Our Public Libraries: First in the City Building and the second in the three year old Kyle School also served as lecture halls. Lecturers included Henry Ward Beecher, James Whitcomb Riley, General Lou Wallace, author of Ben Hur and grandson of the man who surveyed and laid out the City of Troy, the atheist Robert Engerthal, Congressman William McKinley, Marcus Hanna. One of the many presentations of “Uncle Tom’s Cabin”, especially the one on Oct. 2nd, 1906 which was purported to be the best of all. Two brass bands, two funny Marks, two mischievous topsy, genuine southern cake walkers, birds and wing dancers, male and female quartet, ponies, donkeys, blood hounds, a wagon drawn by Shetland ponies, Eva and the Golden Chariot, grand vision and transformation scenes, admission $.35 and $.50 plus a big parade at noon. On Nov. 30th, 1907, “The Warning Bell”. A great pastoral drama of country life in Old New England, $.35 and $$.50. The main characters, a stern old father, a good hearted mother, a devoted, pure hearted daughter, and a sailor rescued from a floating spar, two great scenes. The saving of the great ship and the evening service in Grace Church in New York City. “The Lion and the Mouse”, April 23rd, 1908. From the advertisement, quote “There are no wrong women or disillusioned male characters in this play”. On Oct, 19th and 20th, 1908, by the English Lutheran Church, the story of Martin Luther. A local cast of 200. Two allegorical processions and three scenes. City Council met early so that the members could go to the Lutheran Play at the Opera House. Nov. 11th 1907, P.R. Fenton, Annette Gray and a strong cast, and this one I would have loved to have seen, in a strong cast, beautiful scenery, and electric effects. Advertising of the day stated, “Come to the Opera House in the Cowboy Girl. The great sandstorm in the first act and the stampede of a 1000 wild steers as they dash across the stage is a feature which the theatre goers cannot afford to miss”. Finally, the Opera House was closed at the end of the season 1909, as it was unsafe. There were moves to turn it into a YMCA or a gymnasium but they came to naught. By March 1910, most of the property in the Opera House had been sold and the insurance lowered. In 1948, the stage was dismantled along with the advertisements on the walls, some dating back to 1878. In 1950, the third and fourth floors were removed. The last vestiges of a memorable and colorful era in the life of Troy.

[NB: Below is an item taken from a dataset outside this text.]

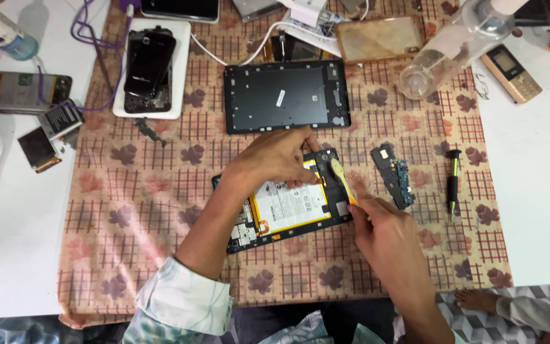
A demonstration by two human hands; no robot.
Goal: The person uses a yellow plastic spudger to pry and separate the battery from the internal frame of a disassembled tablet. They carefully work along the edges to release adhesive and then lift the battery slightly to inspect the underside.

The Victorian Era was characterized by a sentimental mentality. Songs and hymns published during the 1860’s and 1870’s deal generally with death, heaven, and angels and pirates. Among the working classes, child mortality was in ever-present danger. These songs seemed to have served the gentile devices, to stimulate feeling among middle and upper class Victorian. Music of the day could not realistically deal with tragic matters or life styles potentially repugnant to polite audiences. Their goal was to stir the feelings deliciously, not to disturb or insult.